J: Basically a cloud is a very good way of getting hold of resource cheaply and at short notice. So in the case of our engineering application probably the engineering firm doesn't want to buy a computer, possibly ANSYS doesn't want to buy a computer, but somebody like Amazon or Google have huge banks of computers. And Amazon's computers are heavily loaded at different times. If you think of the classic grid like EGEE, it's made by joining lots of clusters. So if you replaced one of those clusters with the Amazon cloud you've got the idea.

GC: What are the main challenges for this?

J: The main challenges are that people describe things in different ways. So let's say you've got an urgent need to run something by a particular date. One resource provider might give you something like 'termination by' while another might give you 'completion by'. If you compare those statements to find out if they're implicitly the same the answer is no they're not. But they clearly mean the same thing.
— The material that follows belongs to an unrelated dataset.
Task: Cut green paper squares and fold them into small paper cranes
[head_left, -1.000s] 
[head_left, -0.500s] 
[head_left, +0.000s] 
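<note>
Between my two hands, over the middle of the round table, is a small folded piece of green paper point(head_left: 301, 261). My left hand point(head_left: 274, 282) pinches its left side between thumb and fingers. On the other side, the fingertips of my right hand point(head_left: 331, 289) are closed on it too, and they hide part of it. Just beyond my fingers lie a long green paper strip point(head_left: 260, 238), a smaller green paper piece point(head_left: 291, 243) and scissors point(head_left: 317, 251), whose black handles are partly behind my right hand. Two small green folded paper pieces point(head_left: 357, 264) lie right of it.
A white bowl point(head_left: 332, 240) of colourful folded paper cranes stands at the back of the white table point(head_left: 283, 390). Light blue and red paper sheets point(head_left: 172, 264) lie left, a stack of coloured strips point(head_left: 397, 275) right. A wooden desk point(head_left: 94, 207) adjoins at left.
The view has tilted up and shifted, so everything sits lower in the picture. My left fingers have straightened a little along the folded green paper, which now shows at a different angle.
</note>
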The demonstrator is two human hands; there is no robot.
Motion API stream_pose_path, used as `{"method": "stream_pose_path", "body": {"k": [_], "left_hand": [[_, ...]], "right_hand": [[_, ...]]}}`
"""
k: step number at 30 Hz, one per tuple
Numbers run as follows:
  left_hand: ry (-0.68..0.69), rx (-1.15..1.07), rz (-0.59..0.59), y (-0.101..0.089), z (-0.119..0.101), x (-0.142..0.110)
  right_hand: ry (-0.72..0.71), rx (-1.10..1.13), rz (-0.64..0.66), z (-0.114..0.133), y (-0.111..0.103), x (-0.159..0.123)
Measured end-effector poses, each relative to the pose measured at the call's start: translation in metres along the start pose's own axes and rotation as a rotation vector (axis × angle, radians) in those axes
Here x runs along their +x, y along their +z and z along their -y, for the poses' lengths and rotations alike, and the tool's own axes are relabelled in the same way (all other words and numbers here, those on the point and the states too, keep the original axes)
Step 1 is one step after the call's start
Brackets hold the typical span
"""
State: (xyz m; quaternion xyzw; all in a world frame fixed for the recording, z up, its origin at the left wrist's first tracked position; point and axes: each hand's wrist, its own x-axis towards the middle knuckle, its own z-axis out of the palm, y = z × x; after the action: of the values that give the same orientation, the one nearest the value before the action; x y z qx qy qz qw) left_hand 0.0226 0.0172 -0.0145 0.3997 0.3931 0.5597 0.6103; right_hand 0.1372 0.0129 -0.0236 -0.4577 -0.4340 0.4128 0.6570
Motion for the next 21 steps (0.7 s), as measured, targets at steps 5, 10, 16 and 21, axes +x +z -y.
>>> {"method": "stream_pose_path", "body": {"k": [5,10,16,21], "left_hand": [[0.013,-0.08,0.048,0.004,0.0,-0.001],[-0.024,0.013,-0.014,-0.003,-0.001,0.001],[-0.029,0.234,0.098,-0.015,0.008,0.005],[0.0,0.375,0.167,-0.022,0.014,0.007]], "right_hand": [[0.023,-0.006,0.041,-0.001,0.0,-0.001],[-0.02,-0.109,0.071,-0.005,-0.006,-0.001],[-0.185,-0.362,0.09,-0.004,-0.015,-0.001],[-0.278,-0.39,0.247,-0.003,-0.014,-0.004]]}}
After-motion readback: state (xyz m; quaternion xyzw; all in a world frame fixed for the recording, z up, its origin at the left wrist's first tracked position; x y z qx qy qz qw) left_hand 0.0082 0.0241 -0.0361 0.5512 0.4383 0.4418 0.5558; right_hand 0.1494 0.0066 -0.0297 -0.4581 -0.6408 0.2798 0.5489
So what we're trying to provide is the semantic technology where we can take a process, implement this in some ontology language and that can then be converted into things like xml files. You can then take those two statements, check them against your model and say look these are the same thing. So you can then switch from one provider using one language to another provider using another set of terms.

BREIN works on doing this dynamically. In the airport scenario we allow reasoning – we allow the plans to change. Let us suppose you've got a plan for a plane landing. Everything's worked out, you're going to get the buses on time, then you find out its delayed. You've got to re-plan. Not only that but you've got to do it dynamically because you don't have forever to re-plan, you've got to do it within a time constraint . If it's too late after the plane's landed then its no use getting results. You have to be able to dynamically reprovision all these things.